"Wer wird Millionär?": Johannes B. Kerner ignoriert den Telefonjoker und zockt

Der 55-Jährige riskiert viel und trickst eiskalt, da staunt selbst Günther Jauch nicht schlecht.

Im Rahmen des 25. RTL-Spendenmarathons stellten sich am Donnerstagabend, 19. November 2020 Starkoch Steffen Henssler (48), Fernsehmoderator Johannes B. Kerner (55), Tennis-Legende Michael Stich (52), Leichtathletin Sabrina Mockenhaupt (39) und Fußballtrainer Ralf Rangnick (62) beim "Wer wird Millionär? - Prominenten-Special" den Fragen von Günther Jauch. Zum 41. Mal präsientiert Jauch schon die beliebte Promi-Ausgabe der RTL Show. Die Gewinne werden für einen guten Zweck gespendet, daher heißt es für die Stars anstrengen. Doch einer fiel an diesem Abend besonders auf: Fernsehmoderator Johannes B. Kerner. Hatte Jauch zu Beginn vor allem die rosa Socken seines Kollegen im Auge, ging es wenig später richtig heiß her.

 

Die 125.000-Euro-Frage lautet: "Worum geht es zumeist, wenn von Umlauf-, Zwischen- und Zugabezeit die Rede ist?"

Die Antwortmöglichkeiten:

A: Kartenspiele,

B: Verkehrsampeln,

C: Wirbelstürme oder

D: Backrezepte.

 

Johannes B. Kerner ist sich nicht sicher, tendiert aber zu Antwort B. Die Telefonjoker scheinen auch nicht geeignet, doch Kerner packt der Ehrgeiz. Er will gerne die 125 000 Euro für Kinder in Not erspielen, aber sein Publikumsjoker ist leider auch schon verloren. Daraufhin hat er eine verrückte Idee. Er fragt ins Publikum: "Mich, würde nur interessieren, ob es jemand wirklich weiß. Ich gucke auch nicht hin.“ Jauch gibt sein Einverständnis und verrät ihm anschließend: „Es hat sich nur einer gemeldet“ und dabei zeigt er in eine Richtung.
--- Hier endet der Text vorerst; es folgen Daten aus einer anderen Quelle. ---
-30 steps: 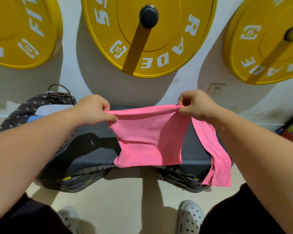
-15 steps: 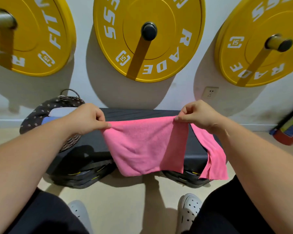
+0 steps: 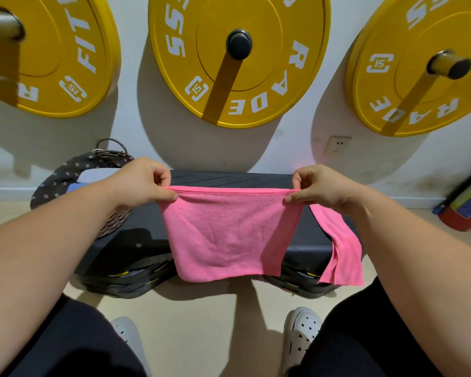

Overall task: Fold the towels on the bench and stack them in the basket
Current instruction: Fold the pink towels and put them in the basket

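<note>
Towel (image 3: 229, 235), pink, hangs between your two hands in the air, in front of the bench (image 3: 242, 178) and over its front edge. You have its top edge pulled taut, which lets the cloth drop flat and shows you whether the lower edge runs level.

Your left hand (image 3: 139, 183) pinches the top edge at its left corner, thumb and curled fingers clamped on the hem. Your right hand (image 3: 324, 189) pinches the same edge, but partway along rather than at a corner. Beyond that hand a loose strip falls past the bench's front edge toward its right end. That grip looks chosen to mark a fold line: the stretched span is likely the width you want, and the strip is what has to come across.

Your basket (image 3: 65, 172) stands at the bench's left end, close to your left arm; whether it rests on the bench or just beside it I cannot tell. A pale cloth (image 3: 93, 175) already lies inside, so this towel probably goes on top once folded. Mind the hanging strip, since it may twist as you bring your hands together.
</note>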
Plötzlich sprudelt es aus Kerner heraus: „B: die Verkehrsampel“. Da ist selbst der erfahrene „Wer wird Millionär-Moderator“ total verblüfft. "Die Logik erschließt sich mir nicht", sagt Jauch leicht verwirrt. Aber die Antwort ist richtig! Der Mann im Publikum verrät: Er weiß es, weil er beim Straßenverkehrsamt arbeitet. Doch die Erklärung, die anschließend von Johannes B. Kerner erfolgt, gibt echte Rätsel auf: „Ich habe drauf spekuliert, dass das nur der Vater von Sabrina Mockenhaupt wissen könnte, der sitzt doch mit im Publikum und hat verraten, dass er Polizist ist.“

Und als Jauch in seine Richtung zeigte, schlussfolgerte Kerner für sich, da sitzt der Polizist und der weiß das. Doch was Kerner nicht weiß, zu diesem Zeitpunkt ist der Vater von Sabrina Mockenhaupt nicht mehr im Publikum. Guten geraten oder wie Johannes B.Kerner sagte: „Ich habe gezockt.“ Ob sein großes Spielerglück mit seinen rosa Socken zusammenhängt, ist nicht bekannt.

Klar dagegen aber ist, dass Kerner, die Langstreckenläuferin Sabrina Mockenhaupt im Team mit Fußball-Manager Ralf Ragnick, TV-Koch Steffen Henssler und Ex-Tennis-Star Michael Stich an diesem Abend bei "Wer wird Millionär?" zusammen stolze 346.000 Euro für einen guten Zweck erspielten.

Mockenhaupt und Ragnick konnten bis zur 500.000-Euro-Frage vordringen, diese aber nicht beantworten, weswegen sie mit 125.000 Euro ausstiegen. Sie wussten nicht, dass sich die Sprachwissenschaft mit "Echofragen" beschäftigt und nicht etwa mit "Lawinenwörtern", "Gebirgssätzen" oder "Föhnaussagen".

Steffen Henssler wusste nicht, dass man den sogenannten Darwin-Höcker am menschlichen Ohr findet. Auch ein Arzt als Telefonjoker konnte ihm nicht weiterhelfen. Der TV-Koch ging kein Risiko ein und konnte so 64.000 Euro sichern.

Michael Stich konnte leider nur 32.000 Euro erspielen, da er nicht beantworten konnte, welcher Promi mit 23 Jahren seine erste Ehe einging und mit 27 wieder geschieden war. Die richtige Antwort: Bundeskanzlerin Angela Merkel.